Надо было сюда припереться хотя бы для того, чтоб увидеть, как краснеют темнокожие щеки! Поль Гоген отдыхает. Не берусь судить, видели ли они живую вагину, но от вида обнаженной белой госпожи бошки у них явно сносило. Меня обливали теплыми маслами, посыпали пеплом и сушеными травами, массировали в шесть рук от макушки до пяток. При этом двое стыдливо старались увернуться, чтобы не показать свой стояк. А белая госпожа лежала, бесстыже распластав конечности как лягушка, которая царевна, и, когда дотягивалась, лениво и с хохотком хватала за выпуклости их промасленных шорт.
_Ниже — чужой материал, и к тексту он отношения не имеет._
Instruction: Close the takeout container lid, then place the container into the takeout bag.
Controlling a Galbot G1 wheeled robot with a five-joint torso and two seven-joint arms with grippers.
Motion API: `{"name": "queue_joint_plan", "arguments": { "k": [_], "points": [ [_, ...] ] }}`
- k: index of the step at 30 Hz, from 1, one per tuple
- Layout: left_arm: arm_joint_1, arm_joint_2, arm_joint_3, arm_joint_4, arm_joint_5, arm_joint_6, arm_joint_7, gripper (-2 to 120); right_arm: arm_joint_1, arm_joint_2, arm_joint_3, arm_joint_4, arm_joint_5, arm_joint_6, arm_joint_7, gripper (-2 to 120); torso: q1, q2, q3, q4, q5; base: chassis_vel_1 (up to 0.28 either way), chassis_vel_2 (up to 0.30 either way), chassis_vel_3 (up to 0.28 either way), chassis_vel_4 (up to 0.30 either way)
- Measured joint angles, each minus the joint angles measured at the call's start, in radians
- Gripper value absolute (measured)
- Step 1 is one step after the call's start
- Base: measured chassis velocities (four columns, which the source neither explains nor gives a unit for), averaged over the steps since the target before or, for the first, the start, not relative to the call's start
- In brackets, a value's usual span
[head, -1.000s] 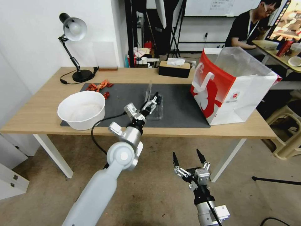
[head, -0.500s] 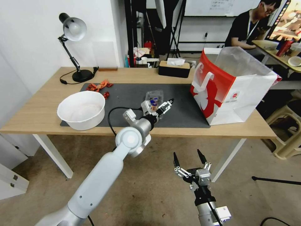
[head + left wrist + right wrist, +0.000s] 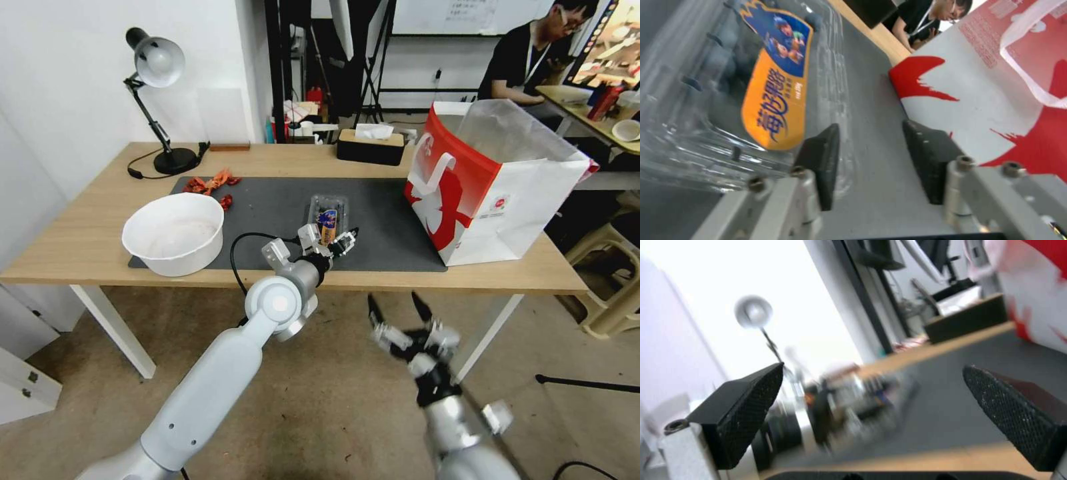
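Takeout container [image 3: 328, 215]: clear ribbed plastic, lid [image 3: 773, 86] down; my left gripper [image 3: 339, 243], fingers parted, empty, at its six o'clock; right gripper [image 3: 400, 309] spread wide.

From my head view, the right gripper [image 3: 395, 309] at 5 o'clock is smeared by motion blur, and its arm runs off the bottom edge. In my right wrist view the takeout container [image 3: 871, 395] is blurred beyond reading. My left wrist view cuts the takeout bag [image 3: 996, 90] at the 3 o'clock edge; I cannot tell whether the lid [image 3: 773, 86] is fully latched.
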Motion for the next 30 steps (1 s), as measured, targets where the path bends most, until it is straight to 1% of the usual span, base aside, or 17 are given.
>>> {"name": "queue_joint_plan", "arguments": {
  "k": [3, 4, 6, 8, 9, 11, 12, 13, 14, 15, 18, 20, 22, 23, 26, 27, 30],
  "points": [
    [0.001, 0.001, -0.003, -0.003, -0.001, -0.003, -0.009, 18, 0.116, -0.082, 0.020, 0.003, 0.267, -0.088, 0.018, 100, 0.000, 0.000, 0.000, -0.0001, -0.0001, 0.000, 0.000, 0.000, 0.000],
    [0.001, 0.001, -0.003, -0.003, -0.001, -0.003, -0.009, 18, 0.116, -0.082, 0.020, 0.003, 0.267, -0.088, 0.018, 100, 0.000, 0.000, 0.000, -0.0001, -0.0001, 0.000, 0.000, 0.000, 0.000],
    [0.002, 0.000, -0.006, -0.003, -0.001, -0.006, -0.017, 9, 0.192, -0.122, 0.020, -0.018, 0.398, -0.140, 0.058, 100, 0.000, 0.000, 0.000, -0.0003, 0.0000, 0.000, 0.000, 0.000, 0.000],
    [0.002, 0.000, -0.007, -0.003, -0.001, -0.007, -0.019, 5, 0.222, -0.132, 0.016, -0.027, 0.434, -0.155, 0.079, 100, 0.000, 0.000, 0.000, -0.0004, -0.0001, 0.000, 0.000, 0.000, 0.000],
    [0.003, 0.000, -0.007, -0.003, -0.002, -0.008, -0.022, 0, 0.276, -0.146, 0.003, -0.047, 0.491, -0.177, 0.120, 100, 0.000, 0.000, 0.000, -0.0003, -0.0001, 0.000, 0.000, 0.000, 0.000],
    [0.003, 0.000, -0.009, 0.000, -0.002, -0.009, -0.024, 0, 0.361, -0.157, -0.018, -0.077, 0.569, -0.217, 0.195, 100, 0.000, 0.000, 0.000, -0.0002, -0.0001, 0.000, 0.000, 0.000, 0.000],
    [0.003, 0.000, -0.009, 0.000, -0.002, -0.009, -0.024, 0, 0.361, -0.157, -0.018, -0.077, 0.569, -0.217, 0.195, 100, 0.000, 0.000, 0.000, -0.0002, -0.0001, 0.000, 0.000, 0.000, 0.000],
    [0.003, 0.000, -0.010, 0.001, -0.002, -0.010, -0.025, 0, 0.398, -0.158, -0.027, -0.090, 0.596, -0.235, 0.229, 100, 0.000, 0.000, 0.000, -0.0002, -0.0001, 0.000, 0.000, 0.000, 0.000],
    [0.003, 0.000, -0.013, 0.004, -0.002, -0.012, -0.029, 0, 0.467, -0.156, -0.042, -0.116, 0.649, -0.287, 0.307, 100, 0.000, 0.000, 0.000, 0.0002, -0.0003, 0.000, 0.000, 0.000, 0.000],
    [0.003, 0.000, -0.013, 0.004, -0.002, -0.012, -0.029, 0, 0.467, -0.156, -0.042, -0.116, 0.649, -0.287, 0.307, 100, 0.000, 0.000, 0.000, 0.0002, -0.0003, 0.000, 0.000, 0.000, 0.000],
    [0.003, 0.001, -0.019, 0.009, -0.002, -0.015, -0.031, 0, 0.594, -0.138, -0.073, -0.181, 0.744, -0.385, 0.477, 100, 0.000, 0.000, 0.000, -0.0001, -0.0004, 0.000, 0.000, 0.000, 0.000],
    [0.003, 0.002, -0.019, 0.009, -0.003, -0.015, -0.031, 0, 0.615, -0.133, -0.079, -0.196, 0.754, -0.399, 0.506, 100, 0.000, 0.000, 0.000, -0.0001, -0.0003, 0.000, 0.000, 0.000, 0.000],
    [0.003, 0.004, -0.023, 0.009, -0.008, -0.016, -0.031, 0, 0.720, -0.106, -0.109, -0.281, 0.783, -0.466, 0.608, 100, 0.000, 0.000, 0.000, -0.0002, -0.0003, 0.000, 0.000, 0.000, 0.000],
    [0.003, 0.004, -0.023, 0.009, -0.008, -0.016, -0.031, 0, 0.720, -0.106, -0.109, -0.281, 0.783, -0.466, 0.608, 100, 0.000, 0.000, 0.000, -0.0002, -0.0003, 0.000, 0.000, 0.000, 0.000],
    [0.004, 0.005, -0.024, 0.013, -0.010, -0.017, -0.030, 0, 0.836, -0.074, -0.144, -0.388, 0.787, -0.556, 0.675, 100, 0.000, 0.000, 0.000, -0.0001, -0.0003, 0.000, 0.000, 0.000, 0.000],
    [0.004, 0.005, -0.024, 0.013, -0.010, -0.017, -0.030, 0, 0.836, -0.074, -0.144, -0.388, 0.787, -0.556, 0.675, 100, 0.000, 0.000, 0.000, -0.0001, -0.0003, 0.000, 0.000, 0.000, 0.000],
    [0.004, 0.004, -0.024, 0.019, -0.010, -0.019, -0.028, 0, 0.927, -0.042, -0.184, -0.474, 0.776, -0.662, 0.730, 100, 0.000, 0.000, 0.000, 0.0000, -0.0004, 0.000, 0.000, 0.000, 0.000]
  ]
}}
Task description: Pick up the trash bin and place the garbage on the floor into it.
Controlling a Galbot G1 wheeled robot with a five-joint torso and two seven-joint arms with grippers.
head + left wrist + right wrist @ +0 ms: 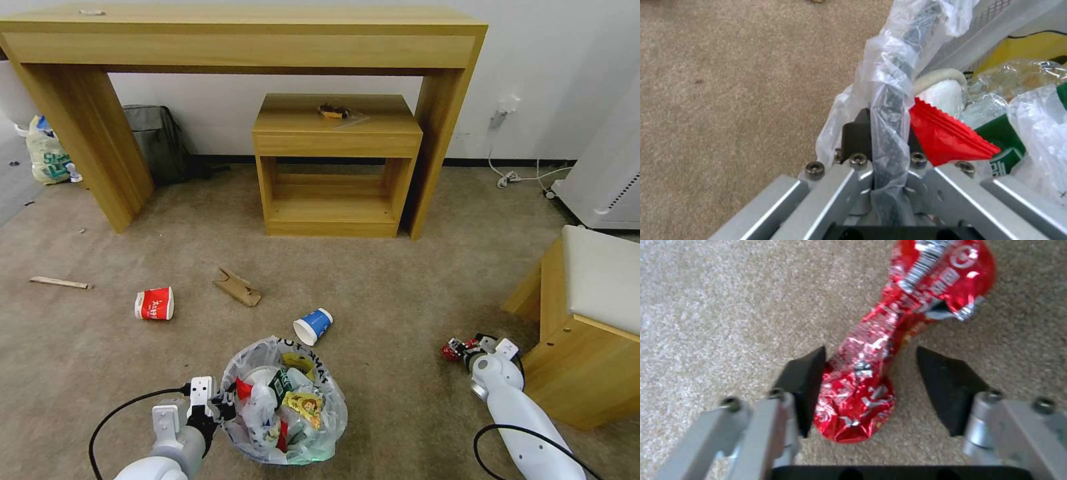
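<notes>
The trash bin [283, 400], lined with a crinkly whitish bag and holding wrappers, stands on the beige floor [400, 280] at the near middle. My left gripper [225, 402] is shut on its rim [889, 100], bag pinched between the fingers [856, 133]. To the right, my right gripper [467, 350] is low over a crushed shiny red piece of garbage [942, 276] and stands open astride it [869, 356]; one finger [804, 380] touches it. More garbage lies ahead: a blue cup [313, 326], a red cup [155, 303], a cardboard scrap [237, 287] and a stick [59, 283].
A long wooden desk [240, 40] and a low wooden shelf table [337, 167] stand against the far wall. A grey backpack [157, 140] and a printed shopping bag [47, 157] sit at the far left. A white-topped wooden stool [587, 313] is close on the right.
</notes>
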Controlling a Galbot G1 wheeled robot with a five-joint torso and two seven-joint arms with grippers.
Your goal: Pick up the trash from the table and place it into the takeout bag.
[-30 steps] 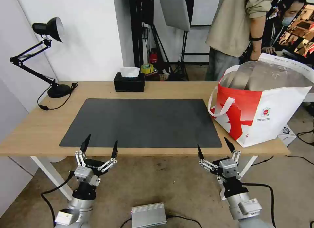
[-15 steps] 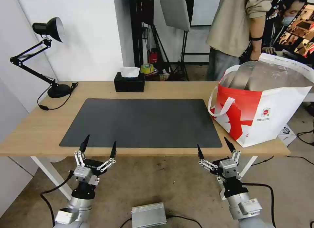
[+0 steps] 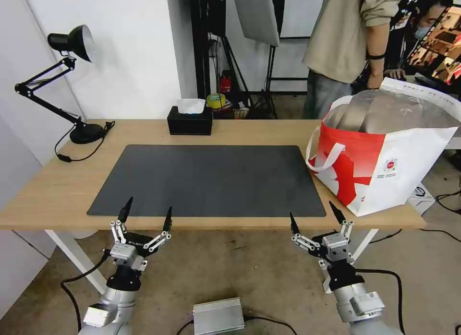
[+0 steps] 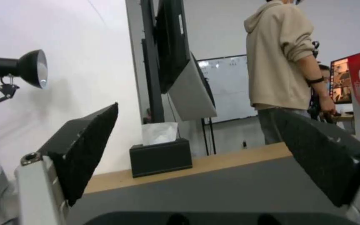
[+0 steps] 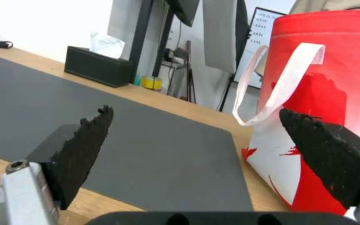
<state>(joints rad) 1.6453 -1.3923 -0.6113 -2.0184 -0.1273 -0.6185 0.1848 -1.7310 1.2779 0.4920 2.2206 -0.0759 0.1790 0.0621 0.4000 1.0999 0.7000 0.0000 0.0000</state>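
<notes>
The table (image 3: pixel 57 191) is a light-wood desk with a large black mat (image 3: pixel 211 179) on it. The trash is out of view. The takeout bag (image 3: pixel 384 167), red and white with a foil lining, stands open on the table's right end; its red side and white strap loop fill part of the right wrist view (image 5: pixel 334 78). My left gripper (image 3: pixel 149 204) hangs open just below the table's front edge, left of centre. My right gripper (image 3: pixel 311 209) is open at the same height, near the bag's front corner. Nothing sits between either pair of fingers (image 4: pixel 88 143) (image 5: pixel 84 150).
A black tissue box (image 3: pixel 190 120) sits at the back of the table. A black desk lamp (image 3: pixel 72 42) stands at the back left, its cord lying on the wood. A person (image 3: pixel 345 37) stands behind the bag. A silver box (image 3: pixel 218 316) lies on the floor between my arms.
</notes>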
Опытные руки редко промахивались, а их смущенно-пугливые взвизгивания до сих пор стоят в ушах сладкой музыкой из индийского кино.
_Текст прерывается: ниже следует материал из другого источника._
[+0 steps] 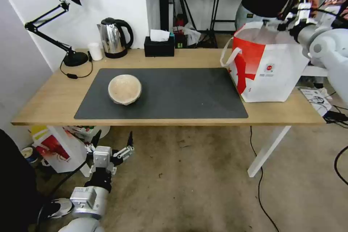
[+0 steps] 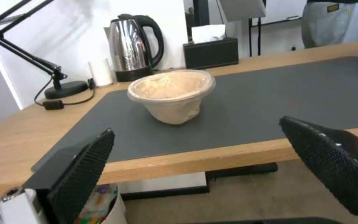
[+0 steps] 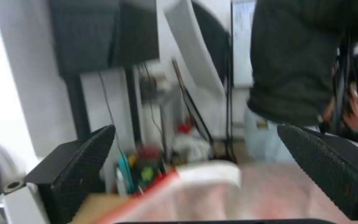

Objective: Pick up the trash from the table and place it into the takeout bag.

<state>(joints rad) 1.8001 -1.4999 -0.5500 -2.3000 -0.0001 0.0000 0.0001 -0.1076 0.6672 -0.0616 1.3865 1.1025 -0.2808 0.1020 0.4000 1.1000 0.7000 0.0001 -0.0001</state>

На другой день после массажа я решительно заявила, что подскочило давление и что меня следует проводить в душевую и помочь отмыться. Толстяк взял было меня под руку, но я недвусмысленно поманила пальцем бородатого. В душевой жестом заставила его раздеться и, оценив достоинство, написала на его ладони номер нашего бунгало и время встречи.
Не успела выпроводить кошёлок на ужин, как явился, чистенький и весь в белом. Я почти влюбилась и отдалась без увертюр. Вот кто настоящий доктор, который излечил меня от женской тоски – доктор куни-лингуистических наук, нет, академик! После трех заходов я зауважала штат Керала и даже выучила слово «малаялам».
Кошёлки-падальщицы почуяли добычу и раньше обычного приперлись в бунгало. Вот я им открыла! На все замки и цепки заперла и прыгнула на четвёртый заход. Видеть потом их завистливые рожи – удовольствие не сравнимое с сексом, но всё же. Тем более, что за девять сеансов с продолжением вместо ужина я похудела на шесть килограммов!
К концу тура Ванда и Аглая решили наверстать упущенное с гидом. Они зажимали его по углам, даже при людях и несмотря на жалобные крики несчастного о жене и шести детях. О том, как они его изнасиловали, сучки воды в рот набрали. Но уверена, что явно не по Камасутре, а на грани уголовного кодекса. Когда сели в самолет, они дружно заказали виски и достали мятые-рваные половинки его трусов, которыми и занюхали благородный напиток со счастливыми лицами. Догадываюсь, что это было покруче прибавки к пенсии и льготы по налогу на недвижимость.
Так что, дамы, в Индию и еще раз в Индию! А если оплатите тур скромной Зиночке, буду самым распрекрасным гидом и научу похлеще всяких докторов наук, куда, когда и с кем не надо ехать.